I’m trying to fetch complete dataset of ‘type:journal-article’ to be available as a cache on our side. This I’m doing via GET /works method of CrossRef API.
I’m using cursor and asking for rows=1000, sending a request every 4-8 seconds (I hope it is not considered as too spammy). I have also set mailto parameter so you can identify my workload.
The whole type:journal-article dataset consists of 106+M entries, as I see in API response.
However I was not able to fetch after trying to do it two times. First time I fetched ~50M entries, second time a bit less than 10M. In both cases I was receiving “400 Bad Request” and the message looked similar as if cursor would have been expired (but I’m pretty sure this is not the case because requests were sent as regular basis without intervals).
Is there any way I can figure out why this is happening? Are you applying some additional throttling? Or maybe I should implement some sort of retry mechanism on my side for 400 errors?
We may be applying additional rate limiting based on the frequency of your queries. That would be clarified in the response HTTP Headers, in the X-Rate-Limit-Interval and X-Rate-Limit values. There are more details on this in our API documentation at api.crossref.org
That said, if you want to cache a large quantity of metadata, I’d strongly suggest starting with our Public Data File, and then retrieving from the API only the items that have been added or updated since the date that file is current (March 31st 2023) . That will require significantly fewer requests to the API.
Additionally, rather than requesting the entirety of /works with filter=type:journal-article, it’s best to split that into many smaller queries. You can narrow it down by date ranges (using the from-update-date and until-update-date filters would probably be best, if you’re working from a base of what’s in the Public Data File), by ISSN, by member ID, etc.
Thank you @Shayn for your comments!
I was able to import 2023-03-31 data from Public file that you have posted.
Now I’m looking into implementing incremental periodic fetch to retrieve the data after 2023-03-31 I’ve stumbled upon this recommendation in API Swagger documentation:
Notes on incremental metadata updates
When using time filters to retrieve periodic, incremental metadata updates, the from-index-date filter should be used over from-update-date, from-deposit-date, from-created-date and from-pub-date. The timestamp that from-index-date filters on is guaranteed to be updated every time there is a change to metadata requiring a reindex.

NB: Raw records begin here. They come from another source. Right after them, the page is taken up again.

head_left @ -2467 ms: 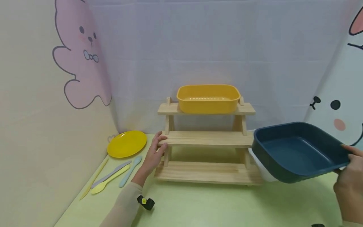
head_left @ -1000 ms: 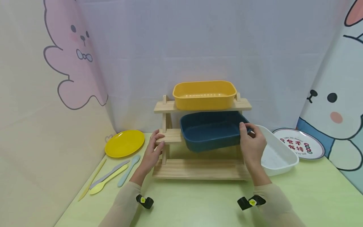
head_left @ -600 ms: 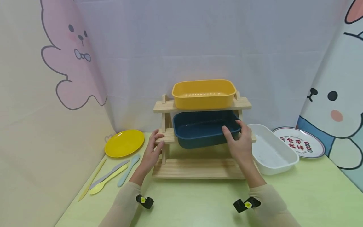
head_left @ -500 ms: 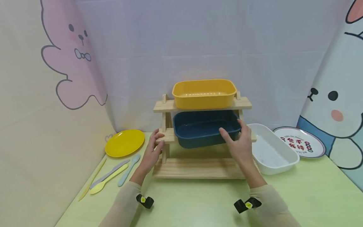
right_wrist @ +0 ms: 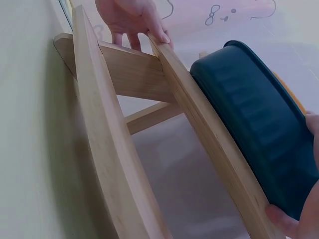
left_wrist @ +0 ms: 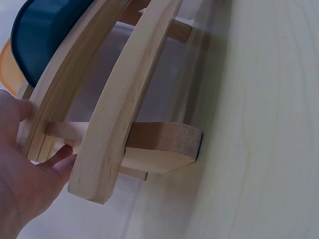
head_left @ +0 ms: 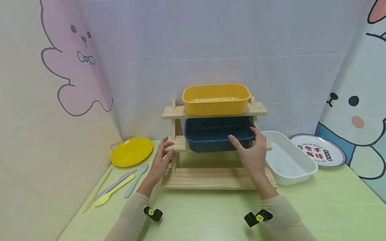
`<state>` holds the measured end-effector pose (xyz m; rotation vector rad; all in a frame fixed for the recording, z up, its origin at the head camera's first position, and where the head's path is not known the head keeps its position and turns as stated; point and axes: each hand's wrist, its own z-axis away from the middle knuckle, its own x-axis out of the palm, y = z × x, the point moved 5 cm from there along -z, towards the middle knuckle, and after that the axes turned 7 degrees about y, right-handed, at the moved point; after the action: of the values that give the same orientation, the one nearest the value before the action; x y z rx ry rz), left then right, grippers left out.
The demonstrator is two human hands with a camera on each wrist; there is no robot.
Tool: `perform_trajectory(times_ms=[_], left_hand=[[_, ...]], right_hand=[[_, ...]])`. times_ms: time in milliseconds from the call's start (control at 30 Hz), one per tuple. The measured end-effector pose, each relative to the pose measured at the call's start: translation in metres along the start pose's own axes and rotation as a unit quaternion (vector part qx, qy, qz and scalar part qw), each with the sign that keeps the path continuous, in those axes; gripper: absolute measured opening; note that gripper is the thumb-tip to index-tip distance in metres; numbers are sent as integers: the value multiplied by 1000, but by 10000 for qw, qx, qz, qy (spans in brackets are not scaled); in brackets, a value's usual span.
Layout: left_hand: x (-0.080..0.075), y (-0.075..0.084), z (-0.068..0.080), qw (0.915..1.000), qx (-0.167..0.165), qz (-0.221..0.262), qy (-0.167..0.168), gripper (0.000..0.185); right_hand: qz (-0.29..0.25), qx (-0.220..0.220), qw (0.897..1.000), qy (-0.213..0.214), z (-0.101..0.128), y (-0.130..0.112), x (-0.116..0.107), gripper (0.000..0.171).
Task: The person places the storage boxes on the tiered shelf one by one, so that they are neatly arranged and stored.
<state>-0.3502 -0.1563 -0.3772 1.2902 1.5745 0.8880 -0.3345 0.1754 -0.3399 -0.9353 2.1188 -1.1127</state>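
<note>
On the middle shelf of the wooden rack [head_left: 211, 144], at about 12 o'clock from the person, sits the dark blue tray [head_left: 218, 137], directly under the yellow tray [head_left: 216, 99] on the top shelf. The right hand [head_left: 250, 154] grasps the blue tray's front right corner, thumb on the front wall and fingers curled over the rim. The left hand [head_left: 161, 160], at 10 o'clock, holds the left end of the middle shelf board between thumb and fingers, bracing the rack.

To seat the tray well, I would push it straight toward 12 o'clock with a level, light pressure, so that its base lies flat on the board. From the head view it looks nearly level; the right wrist view shows its wall lying close along the shelf's front edge, so I judge it should go a little deeper if the shelf allows. How much board lies behind it cannot be seen. The bracing hand matters, since the rack appears light and a one-sided push at the right corner could turn it. Watch the tray's rim under the top board, where clearance looks small, and the white tray [head_left: 287, 159] just beside the rack at 2 o'clock on the green worktop [head_left: 211, 214].
</note>
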Motion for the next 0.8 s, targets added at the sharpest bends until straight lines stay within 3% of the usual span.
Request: perform_trajectory(times_ms=[800], left_hand=[[1,0,0,10000,6,-43,45,34]], right_hand=[[-247,129,9995,124,7,-4,6,84]])
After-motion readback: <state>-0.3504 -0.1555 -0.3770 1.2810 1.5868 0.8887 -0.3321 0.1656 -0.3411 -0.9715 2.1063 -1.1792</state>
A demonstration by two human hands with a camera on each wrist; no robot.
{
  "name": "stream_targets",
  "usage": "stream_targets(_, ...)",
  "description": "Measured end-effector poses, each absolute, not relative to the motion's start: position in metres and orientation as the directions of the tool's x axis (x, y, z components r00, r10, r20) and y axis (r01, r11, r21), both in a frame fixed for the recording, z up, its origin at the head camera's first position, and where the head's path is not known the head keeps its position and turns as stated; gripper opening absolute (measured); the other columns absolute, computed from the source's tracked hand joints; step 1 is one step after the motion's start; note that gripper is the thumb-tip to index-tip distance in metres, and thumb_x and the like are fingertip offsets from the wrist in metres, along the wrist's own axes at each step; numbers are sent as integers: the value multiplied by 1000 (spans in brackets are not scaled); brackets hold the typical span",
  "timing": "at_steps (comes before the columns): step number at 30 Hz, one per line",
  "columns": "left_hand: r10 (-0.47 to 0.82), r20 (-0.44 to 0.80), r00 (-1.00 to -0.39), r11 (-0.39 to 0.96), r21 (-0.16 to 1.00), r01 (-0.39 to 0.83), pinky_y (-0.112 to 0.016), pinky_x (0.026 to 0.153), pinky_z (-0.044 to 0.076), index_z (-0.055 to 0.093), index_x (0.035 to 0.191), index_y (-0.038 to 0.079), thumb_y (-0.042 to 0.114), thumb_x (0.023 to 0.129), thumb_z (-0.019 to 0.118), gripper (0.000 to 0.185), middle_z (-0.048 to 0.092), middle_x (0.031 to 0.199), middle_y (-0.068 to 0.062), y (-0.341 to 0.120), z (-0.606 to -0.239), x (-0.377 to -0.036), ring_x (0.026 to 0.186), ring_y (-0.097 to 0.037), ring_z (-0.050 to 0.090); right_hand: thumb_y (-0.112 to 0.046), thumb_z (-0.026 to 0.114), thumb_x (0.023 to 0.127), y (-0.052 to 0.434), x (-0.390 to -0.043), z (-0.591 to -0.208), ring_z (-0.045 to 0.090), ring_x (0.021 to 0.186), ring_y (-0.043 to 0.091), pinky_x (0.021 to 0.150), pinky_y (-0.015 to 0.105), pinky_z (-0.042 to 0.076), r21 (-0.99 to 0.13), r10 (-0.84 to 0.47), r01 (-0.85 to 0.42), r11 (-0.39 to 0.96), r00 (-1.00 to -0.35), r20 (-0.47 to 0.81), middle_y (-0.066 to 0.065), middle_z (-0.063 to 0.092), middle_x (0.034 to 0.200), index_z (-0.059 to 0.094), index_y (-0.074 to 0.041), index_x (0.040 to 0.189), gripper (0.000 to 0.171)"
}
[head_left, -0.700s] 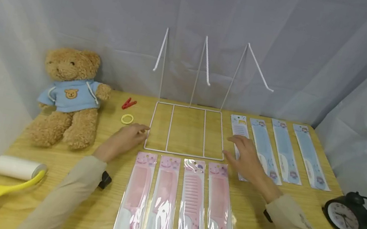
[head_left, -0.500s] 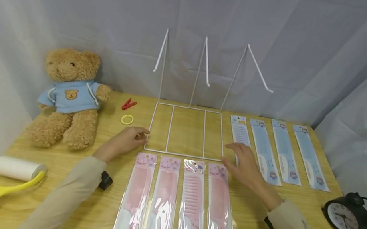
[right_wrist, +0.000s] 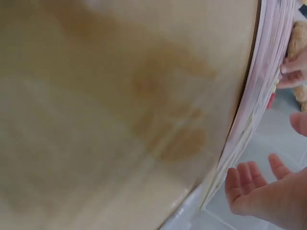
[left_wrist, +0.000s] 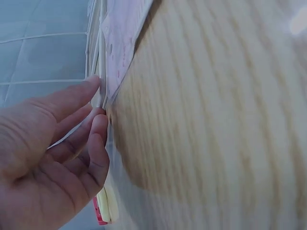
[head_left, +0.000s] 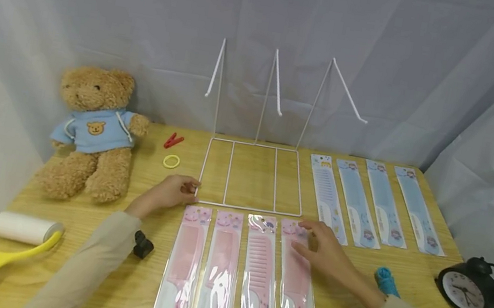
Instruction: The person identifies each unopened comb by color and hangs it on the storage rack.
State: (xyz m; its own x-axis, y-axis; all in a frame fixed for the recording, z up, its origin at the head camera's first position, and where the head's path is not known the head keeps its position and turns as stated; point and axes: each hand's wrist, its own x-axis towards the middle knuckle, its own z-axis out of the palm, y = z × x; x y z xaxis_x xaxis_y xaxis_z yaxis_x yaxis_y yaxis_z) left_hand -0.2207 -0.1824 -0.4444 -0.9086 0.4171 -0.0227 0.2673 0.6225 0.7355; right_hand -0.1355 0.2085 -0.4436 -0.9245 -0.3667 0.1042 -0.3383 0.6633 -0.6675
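Note:
A white wire display rack (head_left: 247,208) with three upright hooks stands at the back of the table. At its front left corner my left hand (head_left: 172,191) pinches the base wire; the left wrist view shows the thumb and curled fingers (left_wrist: 98,153) at that wire. My right hand (head_left: 326,249) hovers over the top of the rightmost pink packaged comb (head_left: 296,271), fingers relaxed and holding nothing. Three more pink packaged combs (head_left: 257,254) lie in a row to its left. Several blue packaged combs (head_left: 356,205) lie to the right of the rack.
A teddy bear (head_left: 96,129) sits at the back left, near a red clip (head_left: 173,140) and a yellow ring (head_left: 171,161). A yellow-handled roller (head_left: 25,229) lies front left. On the right are a blue cord bundle (head_left: 386,281) and a black alarm clock (head_left: 464,291).
My right hand has left the rack's right side and come toward me, over the rightmost pink comb. The blue cord bundle is uncovered. My left hand has slid slightly toward the rack's front corner.

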Motion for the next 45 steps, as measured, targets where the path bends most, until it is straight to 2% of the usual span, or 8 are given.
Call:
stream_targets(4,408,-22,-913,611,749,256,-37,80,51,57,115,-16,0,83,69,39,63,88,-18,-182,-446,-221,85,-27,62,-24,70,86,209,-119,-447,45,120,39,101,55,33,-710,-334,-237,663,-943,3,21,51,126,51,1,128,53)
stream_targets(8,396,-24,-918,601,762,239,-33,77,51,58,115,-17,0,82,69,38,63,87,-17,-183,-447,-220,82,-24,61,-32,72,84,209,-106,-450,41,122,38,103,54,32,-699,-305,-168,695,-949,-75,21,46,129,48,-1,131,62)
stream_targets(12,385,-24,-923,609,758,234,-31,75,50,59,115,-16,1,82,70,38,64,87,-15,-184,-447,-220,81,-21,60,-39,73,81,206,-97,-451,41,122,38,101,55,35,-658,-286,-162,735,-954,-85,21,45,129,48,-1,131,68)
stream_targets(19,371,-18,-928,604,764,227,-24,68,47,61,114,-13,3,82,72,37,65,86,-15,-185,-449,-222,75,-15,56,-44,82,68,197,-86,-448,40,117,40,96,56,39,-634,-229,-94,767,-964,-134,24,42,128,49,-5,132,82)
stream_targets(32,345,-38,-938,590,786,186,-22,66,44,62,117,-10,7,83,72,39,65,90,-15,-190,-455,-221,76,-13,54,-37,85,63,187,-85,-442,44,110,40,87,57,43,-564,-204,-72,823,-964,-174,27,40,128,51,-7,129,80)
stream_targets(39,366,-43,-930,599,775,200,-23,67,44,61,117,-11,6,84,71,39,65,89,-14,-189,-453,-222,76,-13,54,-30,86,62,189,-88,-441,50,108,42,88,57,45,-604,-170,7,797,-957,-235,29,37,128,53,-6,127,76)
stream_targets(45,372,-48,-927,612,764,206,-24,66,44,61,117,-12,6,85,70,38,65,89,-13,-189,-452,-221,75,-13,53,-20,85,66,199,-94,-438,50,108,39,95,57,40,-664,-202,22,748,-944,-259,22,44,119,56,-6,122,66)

For type:journal-article,from-index-date:2023-03-31 query I’m getting back "total-results": 61751291. This is more than a half of entries I imported from 2023-03-31 Public file, hence since 2023 some entries have been added while some of them where updated/reindexed.
For sure I will split the import into smaller (monthly/quarterly) chunks, but the issue I’m currently facing is how do I update entries that have been reindexed after 2023-03-31? I was not able to find entryId/Primary Key in Public File data or in API response. So I tried generating id for each entry based on hash Function which was hashing contens of several fields but it actually led to some collisions and entries being overwritten.
Could you recommend some reliable way of defining primary key that can be used for updates operations during range-based import that is applied after initial Public File import? Or is there maybe some other way of solving this problem that I’m not seeing?
The last public data file is over a year old at this point, so it makes sense that there have been a lot of updates since then. In addition to the metadata updates supplied by the publishers, there are instances where we have to reindex content for technical or bug-fix reasons, which is why using the indexed date is suggested over the update date. But that also increases the number of updated items in any time period.
In terms of primary key/id for each record, the DOIs themselves serve that function. Treating the DOI as the primary key should take care of the collision problem, if I’m understanding you correctly.
We are also gearing up to release a new public data file soon, hopefully within the next few weeks. So, if you want to hold off for that to be available, you may not have to go through this update process, or at least you’ll be starting from a more current set of data.